Après, comme tous les viticulteurs, nous sommes tributaires de la météo et encore plus qu’eux. On a moins de moyens de lutter contre les maladies ou contre des problèmes sanitaires.

Le secteur du vin bio est-il un secteur qui embauche ?

Évidemment. On y trouve des emplois sûrs et durables. Une exploitation viticole en bio emploie deux fois plus de salariés qu’une exploitation viticole conventionnelle. C’est clairement une voie pour réduire le chômage.
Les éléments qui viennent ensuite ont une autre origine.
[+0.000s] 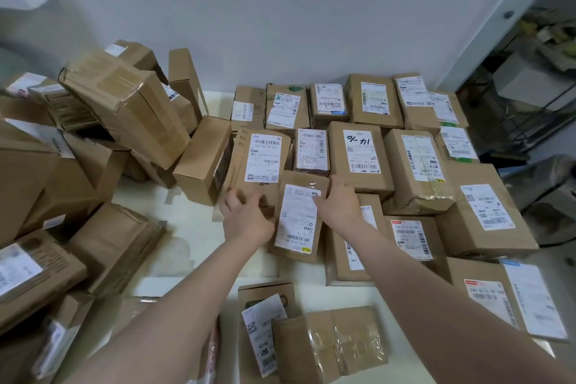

L’agriculture biologique a aussi un côté humain important, ce n’est pas que le côté technique.

Qu’est-ce qui pousse un viticulteur à se convertir au bio ?

Il y a plusieurs arguments principaux. Au début, l’argument économique n’existait pas car c’était très marginal. Un des arguments à mettre en avant, c’est celui de la santé. Le producteur est le premier à se rendre compte de la dangerosité des produits qu’il utilise pour traiter sa vigne. Donc sa propre santé, celle de ses enfants, celle de la planète. Ensuite, l’argument économique est maintenant évident. Enfin, des gens le font pour des arguments éthiques. Ils croient à cette idée qu’est l’agriculture biologique. La préservation de la santé, l’environnement, la nécessité d’avoir un autre avenir pour la planète.

À ce propos, quels sont les enjeux de santé ?

Ça concerne en général l’agriculture biologique. C’est-à-dire une culture sans produits chimiques de synthèse, qui préserve l’environnement, l’eau, la terre. On constate moins de résidus de produits chimiques sur ces éléments là et sur ce qu’on mange, ce qu’on boit, dans l’alimentation en général. C’est important pour le consommateur.

Justement, selon plusieurs études, certains vins bio contiendraient un degré de pesticides et de molécules nocives qui seraient nuisibles à la qualité…

Le vin bio n’a pas d’objectif de résultat. Il peut être pollué par son voisinage, par la terre, par le vent. Toutes les analyses qui ont été effectuées à grande échelle comme celle de Que choisir en septembre 2013 sont positives. Bien sûr, il y a un petit peu de pollution dans certains cas mais ça reste une petite minorité. Mais comparé aux taux contenus dans les vins non biologiques, c’est minime. Personne n’est parfait. Ça arrange certains de chercher la petite bête.

Les viticulteurs bio sont-ils mal vus par les viticulteurs conventionnels ?

Il y en a certainement quelques-uns. Si vous trouvez, vous cherchez. Mais ce n’est pas le milieu du bio qui va chercher des noises au milieu conventionnel. Pourquoi ? Car les viticulteurs bio sont des anciens viticulteurs conventionnels. Il n’y a pas aujourd’hui de vraie opposition, ni d’antagonisme. Bien au contraire.

Quel avenir imaginez-vous pour le salon « Millésime Bio » ?

Un avenir sans aucune limite. On est aujourd’hui au début du processus. On peut changer dans les dix, vingt prochaines années et connaître un développement aussi important. Je suis très optimiste.